The area of the region whose boundaries are defined by the curves y=2 cos x, y=3 tan x, and the y-axis is

To find the area of the region bounded by the curves \( y = 2 \cos x \), \( y = 3 \tan x \), and the y-axis, we will follow these steps: ### Step 1: Find the points of intersection We need to find the points where the curves intersect. This is done by setting the equations equal to each other: \[ 2 \cos x = 3 \tan x \] Substituting \(\tan x = \frac{\sin x}{\cos x}\): \[ 2 \cos x = 3 \frac{\sin x}{\cos x} \] Multiplying both sides by \(\cos x\) (assuming \(\cos x \neq 0\)): \[ 2 \cos^2 x = 3 \sin x \] Using the identity \(\sin^2 x + \cos^2 x = 1\), we can express \(\cos^2 x\) in terms of \(\sin x\): \[ 2(1 - \sin^2 x) = 3 \sin x \] This simplifies to: \[ 2 - 2 \sin^2 x = 3 \sin x \] Rearranging gives us a quadratic equation: \[ 2 \sin^2 x + 3 \sin x - 2 = 0 \] ### Step 2: Solve the quadratic equation Using the quadratic formula \( \sin x = \frac{-b \pm \sqrt{b^2 - 4ac}}{2a} \): Here, \( a = 2, b = 3, c = -2 \): \[ \sin x = \frac{-3 \pm \sqrt{3^2 - 4 \cdot 2 \cdot (-2)}}{2 \cdot 2} \] \[ = \frac{-3 \pm \sqrt{9 + 16}}{4} \] \[ = \frac{-3 \pm 5}{4} \] Calculating the two possible values: 1. \( \sin x = \frac{2}{4} = \frac{1}{2} \) (valid) 2. \( \sin x = \frac{-8}{4} = -2 \) (not valid) Thus, we have: \[ \sin x = \frac{1}{2} \implies x = \frac{\pi}{6} \] ### Step 3: Determine the area The area \( A \) between the curves from \( x = 0 \) to \( x = \frac{\pi}{6} \) is given by: \[ A = \int_0^{\frac{\pi}{6}} (2 \cos x - 3 \tan x) \, dx \] ### Step 4: Calculate the integral Calculating the integral: 1. The integral of \( 2 \cos x \) is \( 2 \sin x \). 2. The integral of \( 3 \tan x \) is \( 3 \ln |\sec x| \).

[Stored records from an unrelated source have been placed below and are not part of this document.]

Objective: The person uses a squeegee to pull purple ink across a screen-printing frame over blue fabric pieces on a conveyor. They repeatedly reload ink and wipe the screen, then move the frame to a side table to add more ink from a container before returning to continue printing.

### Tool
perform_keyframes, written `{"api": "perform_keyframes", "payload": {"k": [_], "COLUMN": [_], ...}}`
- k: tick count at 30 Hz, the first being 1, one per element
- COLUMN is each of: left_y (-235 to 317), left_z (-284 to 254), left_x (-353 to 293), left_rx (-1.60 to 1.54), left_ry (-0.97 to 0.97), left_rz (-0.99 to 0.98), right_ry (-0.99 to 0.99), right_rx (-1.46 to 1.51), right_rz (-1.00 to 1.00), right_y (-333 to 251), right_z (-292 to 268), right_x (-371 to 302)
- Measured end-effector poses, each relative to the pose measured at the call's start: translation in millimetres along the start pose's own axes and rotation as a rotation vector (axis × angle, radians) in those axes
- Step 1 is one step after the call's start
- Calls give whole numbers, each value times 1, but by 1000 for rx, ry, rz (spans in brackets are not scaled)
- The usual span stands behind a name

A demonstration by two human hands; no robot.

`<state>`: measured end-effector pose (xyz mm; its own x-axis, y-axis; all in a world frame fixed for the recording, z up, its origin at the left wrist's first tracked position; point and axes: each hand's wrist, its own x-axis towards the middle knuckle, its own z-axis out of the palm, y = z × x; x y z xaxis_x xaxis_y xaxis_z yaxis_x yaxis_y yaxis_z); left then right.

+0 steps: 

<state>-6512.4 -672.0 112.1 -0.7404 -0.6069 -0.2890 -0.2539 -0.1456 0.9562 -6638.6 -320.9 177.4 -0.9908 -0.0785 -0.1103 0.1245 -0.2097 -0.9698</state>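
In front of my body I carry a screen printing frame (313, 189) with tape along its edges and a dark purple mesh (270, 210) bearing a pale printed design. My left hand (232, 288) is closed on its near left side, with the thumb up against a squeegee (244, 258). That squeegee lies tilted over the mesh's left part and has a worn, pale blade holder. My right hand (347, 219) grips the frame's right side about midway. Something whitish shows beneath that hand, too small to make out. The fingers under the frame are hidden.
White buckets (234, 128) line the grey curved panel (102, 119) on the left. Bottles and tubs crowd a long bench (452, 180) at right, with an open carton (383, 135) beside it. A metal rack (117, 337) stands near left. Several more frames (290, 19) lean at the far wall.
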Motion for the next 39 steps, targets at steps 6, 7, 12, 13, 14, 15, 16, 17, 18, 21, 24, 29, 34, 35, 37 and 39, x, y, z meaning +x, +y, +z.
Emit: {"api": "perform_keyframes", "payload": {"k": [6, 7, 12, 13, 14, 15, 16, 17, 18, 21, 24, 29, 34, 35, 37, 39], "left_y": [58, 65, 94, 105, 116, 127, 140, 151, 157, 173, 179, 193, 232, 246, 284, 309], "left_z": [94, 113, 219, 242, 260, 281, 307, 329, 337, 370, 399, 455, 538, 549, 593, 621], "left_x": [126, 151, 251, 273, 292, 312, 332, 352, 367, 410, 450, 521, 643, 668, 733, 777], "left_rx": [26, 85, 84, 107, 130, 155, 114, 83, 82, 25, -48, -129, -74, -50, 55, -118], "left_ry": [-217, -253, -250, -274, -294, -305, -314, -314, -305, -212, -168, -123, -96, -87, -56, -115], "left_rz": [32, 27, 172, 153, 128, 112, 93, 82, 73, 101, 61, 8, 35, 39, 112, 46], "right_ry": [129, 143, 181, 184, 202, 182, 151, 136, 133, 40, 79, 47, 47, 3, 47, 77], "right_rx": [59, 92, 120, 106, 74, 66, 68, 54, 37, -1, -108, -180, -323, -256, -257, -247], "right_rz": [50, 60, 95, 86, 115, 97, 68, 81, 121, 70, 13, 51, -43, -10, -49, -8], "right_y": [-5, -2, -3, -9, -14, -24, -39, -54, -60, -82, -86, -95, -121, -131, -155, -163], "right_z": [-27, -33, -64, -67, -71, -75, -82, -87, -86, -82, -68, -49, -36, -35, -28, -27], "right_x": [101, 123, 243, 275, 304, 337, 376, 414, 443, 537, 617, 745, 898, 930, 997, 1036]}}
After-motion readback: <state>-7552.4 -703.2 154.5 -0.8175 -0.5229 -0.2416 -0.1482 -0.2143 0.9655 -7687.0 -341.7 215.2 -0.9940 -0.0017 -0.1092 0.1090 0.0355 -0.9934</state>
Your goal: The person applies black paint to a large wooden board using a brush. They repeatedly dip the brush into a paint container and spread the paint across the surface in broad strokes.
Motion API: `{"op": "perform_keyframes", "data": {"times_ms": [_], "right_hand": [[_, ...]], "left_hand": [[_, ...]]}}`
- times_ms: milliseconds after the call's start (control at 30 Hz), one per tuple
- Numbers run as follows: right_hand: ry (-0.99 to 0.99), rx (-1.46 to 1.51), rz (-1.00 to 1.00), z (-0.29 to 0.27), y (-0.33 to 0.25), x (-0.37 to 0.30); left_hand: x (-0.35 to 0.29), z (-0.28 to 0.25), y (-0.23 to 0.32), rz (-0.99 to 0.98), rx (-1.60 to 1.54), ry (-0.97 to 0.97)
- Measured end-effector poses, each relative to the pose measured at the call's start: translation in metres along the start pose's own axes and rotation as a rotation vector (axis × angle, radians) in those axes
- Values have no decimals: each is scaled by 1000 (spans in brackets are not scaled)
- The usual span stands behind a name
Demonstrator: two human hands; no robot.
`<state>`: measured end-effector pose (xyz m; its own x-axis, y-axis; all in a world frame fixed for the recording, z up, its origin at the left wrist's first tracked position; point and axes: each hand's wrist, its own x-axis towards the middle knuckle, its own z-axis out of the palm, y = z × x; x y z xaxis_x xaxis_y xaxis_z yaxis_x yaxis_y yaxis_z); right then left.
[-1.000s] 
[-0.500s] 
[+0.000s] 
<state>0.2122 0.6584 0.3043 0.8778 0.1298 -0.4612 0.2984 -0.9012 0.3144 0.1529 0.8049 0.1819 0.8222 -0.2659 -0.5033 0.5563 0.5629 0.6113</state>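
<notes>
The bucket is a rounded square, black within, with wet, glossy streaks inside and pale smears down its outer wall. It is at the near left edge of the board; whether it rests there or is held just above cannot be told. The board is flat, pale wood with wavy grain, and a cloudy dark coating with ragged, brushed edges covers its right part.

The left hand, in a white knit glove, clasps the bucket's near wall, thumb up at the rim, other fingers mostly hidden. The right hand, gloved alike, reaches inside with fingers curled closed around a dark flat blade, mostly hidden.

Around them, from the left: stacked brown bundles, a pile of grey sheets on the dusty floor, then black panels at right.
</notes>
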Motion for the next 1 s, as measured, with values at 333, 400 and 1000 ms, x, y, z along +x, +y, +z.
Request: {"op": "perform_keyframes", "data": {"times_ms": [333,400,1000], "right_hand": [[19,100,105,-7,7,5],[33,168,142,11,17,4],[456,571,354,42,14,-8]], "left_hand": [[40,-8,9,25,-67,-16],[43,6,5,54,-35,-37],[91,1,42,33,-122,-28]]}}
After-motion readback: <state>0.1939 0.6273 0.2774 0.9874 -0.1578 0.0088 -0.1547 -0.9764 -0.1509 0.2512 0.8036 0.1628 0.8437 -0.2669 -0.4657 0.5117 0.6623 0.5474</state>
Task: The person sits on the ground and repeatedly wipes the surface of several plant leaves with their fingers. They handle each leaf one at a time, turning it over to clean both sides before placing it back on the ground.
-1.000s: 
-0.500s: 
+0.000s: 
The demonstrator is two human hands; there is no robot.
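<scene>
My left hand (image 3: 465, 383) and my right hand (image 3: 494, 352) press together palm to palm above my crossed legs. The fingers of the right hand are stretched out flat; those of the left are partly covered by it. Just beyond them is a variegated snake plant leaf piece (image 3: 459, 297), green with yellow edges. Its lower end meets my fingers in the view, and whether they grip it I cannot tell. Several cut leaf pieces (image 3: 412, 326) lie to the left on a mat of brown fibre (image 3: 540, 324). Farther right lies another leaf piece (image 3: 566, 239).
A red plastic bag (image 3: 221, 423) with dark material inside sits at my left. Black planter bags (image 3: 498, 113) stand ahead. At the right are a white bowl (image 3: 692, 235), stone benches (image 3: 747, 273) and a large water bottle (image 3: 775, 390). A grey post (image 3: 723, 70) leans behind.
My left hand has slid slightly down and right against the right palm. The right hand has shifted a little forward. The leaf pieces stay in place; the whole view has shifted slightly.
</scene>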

Thus, we have: \[ A = \left[ 2 \sin x - 3 \ln |\sec x| \right]_0^{\frac{\pi}{6}} \] Calculating at the limits: At \( x = \frac{\pi}{6} \): \[ = 2 \sin\left(\frac{\pi}{6}\right) - 3 \ln\left|\sec\left(\frac{\pi}{6}\right)\right| \] \[ = 2 \cdot \frac{1}{2} - 3 \ln\left|\frac{2}{\sqrt{3}}\right| \] \[ = 1 - 3 \ln 2 + 3 \ln \sqrt{3} \] \[ = 1 - 3 \ln 2 + \frac{3}{2} \ln 3 \] At \( x = 0 \): \[ = 2 \sin(0) - 3 \ln|\sec(0)| = 0 - 3 \ln(1) = 0 \] Thus, the area \( A \) simplifies to: \[ A = 1 - 3 \ln 2 + \frac{3}{2} \ln 3 \] ### Final Answer The area of the region bounded by the curves is: \[ A = 1 - 3 \ln 2 + \frac{3}{2} \ln 3 \quad \text{(in square units)} \]